El mimo punto com

Ser o no ser

Carlos AzarUna estatua vestida de blanco en un set de televisión. De pronto se oye la música que Ennio Morricone hizo para la película La misión, para luego ver que comienza a moverse algo a su brazo, de tal forma, hasta que descubro que es una cabeza. Ésta se mueve en desorden hasta que se da cuenta que hay algo parecido a ella, un poco más arriba, pero con los ojos cerrados. Se acerca al pecho y se oye el latir del corazón. Luego, gracias a un beso, la cabeza de arriba se despierta para iniciar una comunicación casi chaplinesca.

Es Jerome Murat en Youtube. El mimo francés de las dos cabezas.
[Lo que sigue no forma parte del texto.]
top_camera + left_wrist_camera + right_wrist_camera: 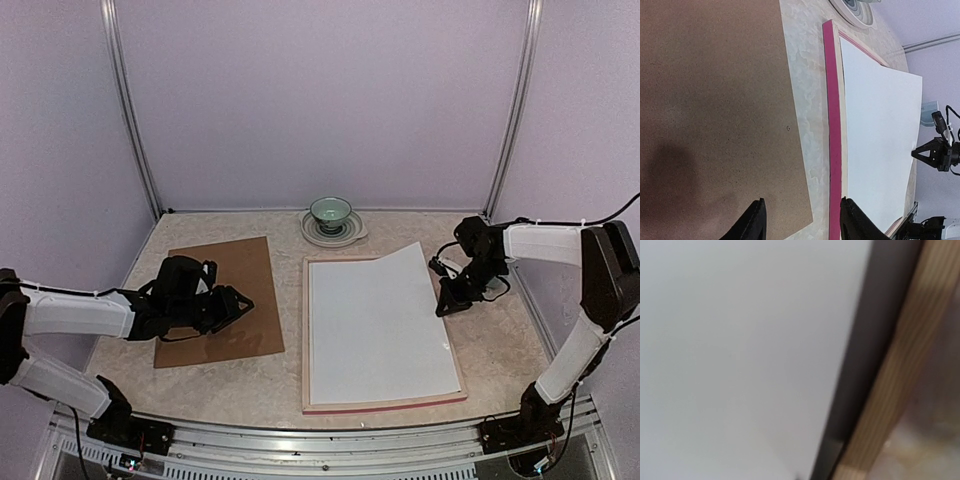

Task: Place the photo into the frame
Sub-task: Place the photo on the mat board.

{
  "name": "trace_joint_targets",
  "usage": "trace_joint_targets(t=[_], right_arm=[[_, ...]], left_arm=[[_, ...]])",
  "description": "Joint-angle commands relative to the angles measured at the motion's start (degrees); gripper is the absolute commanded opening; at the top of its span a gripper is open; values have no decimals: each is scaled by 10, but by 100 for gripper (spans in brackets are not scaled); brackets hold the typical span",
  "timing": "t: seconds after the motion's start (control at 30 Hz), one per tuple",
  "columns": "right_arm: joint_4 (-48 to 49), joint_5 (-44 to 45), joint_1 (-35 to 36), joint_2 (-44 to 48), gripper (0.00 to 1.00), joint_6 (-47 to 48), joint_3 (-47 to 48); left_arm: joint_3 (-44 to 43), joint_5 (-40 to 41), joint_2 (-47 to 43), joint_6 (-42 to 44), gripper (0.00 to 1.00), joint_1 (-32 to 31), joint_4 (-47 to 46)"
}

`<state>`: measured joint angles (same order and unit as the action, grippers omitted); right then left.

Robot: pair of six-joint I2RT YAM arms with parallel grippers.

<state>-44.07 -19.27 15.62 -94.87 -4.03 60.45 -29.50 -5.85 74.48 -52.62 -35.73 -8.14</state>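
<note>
Left gripper (802,204) hangs with jaws apart and nothing between them, over the corner of the brown backing board (232,268) that lies left of the frame (381,406). That frame rests face-down on the marbled table (505,350), pink showing along its outer side and pale wood on top. Inside the frame lies the photo (375,320), white back upward, its far right corner lifted and reaching past the frame's far rail. At the frame's right side the right gripper (442,306) has its jaws together against the photo's edge; whether paper is nipped there I cannot tell. Beyond the frame's far rail a green bowl (331,209) sits on a plate (350,236)
</note>
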Motion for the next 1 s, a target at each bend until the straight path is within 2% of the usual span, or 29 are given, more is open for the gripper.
trace_joint_targets(t=[0.0, 0.23, 0.97], right_arm=[[-14, 17, -6, -16, 3, 11, 30], [-10, -2, -3, -10, 7, 13, 39], [-14, -12, 27, -20, 8, 2, 12]], left_arm=[[-13, -6, 10, 0, 50, -8, -10], [-11, -2, 14, -4, 50, -14, -13], [-12, -2, 23, -9, 50, -19, -18]])
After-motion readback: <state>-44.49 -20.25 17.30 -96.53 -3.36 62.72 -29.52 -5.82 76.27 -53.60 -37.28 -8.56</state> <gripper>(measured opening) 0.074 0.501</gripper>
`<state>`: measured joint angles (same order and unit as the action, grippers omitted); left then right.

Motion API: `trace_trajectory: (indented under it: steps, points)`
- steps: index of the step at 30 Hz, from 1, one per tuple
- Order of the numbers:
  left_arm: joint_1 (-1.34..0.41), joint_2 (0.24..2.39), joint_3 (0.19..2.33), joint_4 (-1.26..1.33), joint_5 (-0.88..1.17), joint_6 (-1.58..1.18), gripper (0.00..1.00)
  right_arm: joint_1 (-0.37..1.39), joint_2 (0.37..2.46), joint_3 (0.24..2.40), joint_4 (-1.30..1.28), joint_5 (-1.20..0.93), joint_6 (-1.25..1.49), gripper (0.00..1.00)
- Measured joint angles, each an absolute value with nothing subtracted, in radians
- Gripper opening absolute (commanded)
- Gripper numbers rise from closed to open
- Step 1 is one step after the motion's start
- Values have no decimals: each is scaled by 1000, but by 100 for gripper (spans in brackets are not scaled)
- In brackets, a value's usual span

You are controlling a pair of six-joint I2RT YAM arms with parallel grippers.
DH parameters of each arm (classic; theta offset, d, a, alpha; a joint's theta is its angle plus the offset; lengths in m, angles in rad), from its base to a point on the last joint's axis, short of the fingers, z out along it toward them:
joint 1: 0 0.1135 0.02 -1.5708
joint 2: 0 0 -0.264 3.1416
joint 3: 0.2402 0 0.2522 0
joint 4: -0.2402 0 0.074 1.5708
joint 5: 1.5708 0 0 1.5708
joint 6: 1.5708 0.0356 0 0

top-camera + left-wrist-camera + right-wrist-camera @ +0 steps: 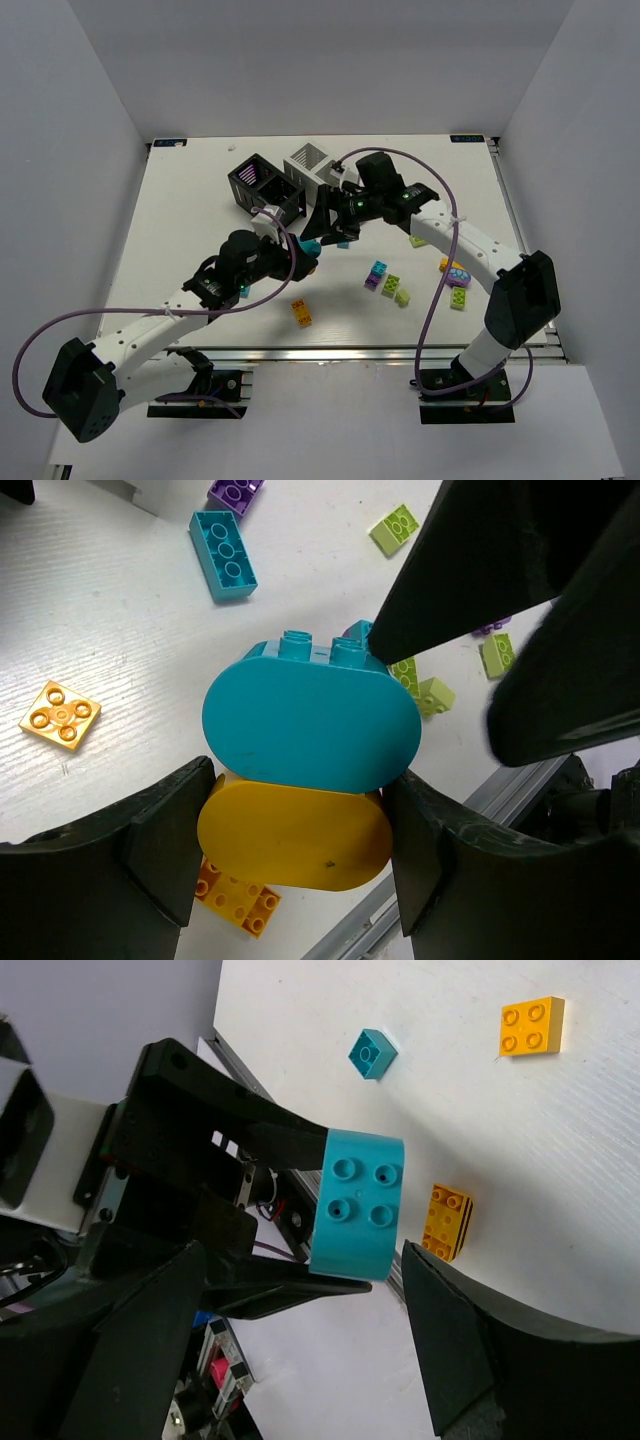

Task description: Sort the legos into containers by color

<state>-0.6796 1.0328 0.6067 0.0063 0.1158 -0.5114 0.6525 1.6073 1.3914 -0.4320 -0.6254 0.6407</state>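
- Top view: the left gripper hung over mid-table, clamped on a teal rounded brick. Its fingers and a cable masked most of the brick.
- Top view: the right gripper sat just to the far right of the left one, and its finger spacing was unreadable here. It covered a corner of the white container. The black container stood beside that on the left. The contents of both were hard to make out.
- Top view: loose legos lay nearer and to the right, including an orange brick and lime bricks.
- Left wrist view: the teal rounded brick sat on a yellow rounded brick, with fingers pressed against both sides of the stack. A dark finger of the right gripper blocked the upper right. A purple brick was cut off by the top edge.
- Right wrist view: the right gripper's own fingers were spread wide. The teal rounded brick lay between them, closer to one finger. The yellow rounded brick was hidden behind it.
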Motion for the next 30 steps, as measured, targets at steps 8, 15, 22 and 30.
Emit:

Alumno de Iván Bacciochi e influido por Philippe Genty y por el mago Vito Lupo, Murat ha alcanzado cierta notoriedad mundial gracias a este video. No se conoce otra escena de él, pero en ésta descubrimos cómo la magia precisa para lograr la escena es superada por la belleza de su trabajo, lo emocionante del desarrollo de los elementos expresivos. La dinámica y la estructura de todo el acto, que mantiene en vilo al espectador, remata la demostración con la certeza de su calidad expresiva. Tan destacable resulta su precisión que logra suspender al público ante la duda de saber cuál de las dos cabezas es la propia. Lo anterior se lleva a cabo gracias a que el mimo sabe combinar las miradas, la de su rostro con la de la máscara, para expresar. Pantomima y magia combinadas mediante la precisión corporal, como si tuviera tres brazos, y a través de lo que en el teatro se conoce como los resonadores, los medios que el actor tiene más allá de su cuerpo y que favorecen la experiencia estética. Es cierto que es muy fácil caer en el riesgo de concentrarnos para descubrir el truco, pero si nos dejamos llevar, disfrutaremos la demostración de un gran actor, y eso es lo más importante.

Youtube nos ha abierto una gran posibilidad: la representación virtual como laboratorio que nos obliga a renunciar al apoyo de las apariencias y nos vuelve cazadores de lo real en un inmenso bosque de símbolos.

CARLOS AZAR es ahora Youtube-adicto y se dedica a descubrir nuevos hallazgos teatrales.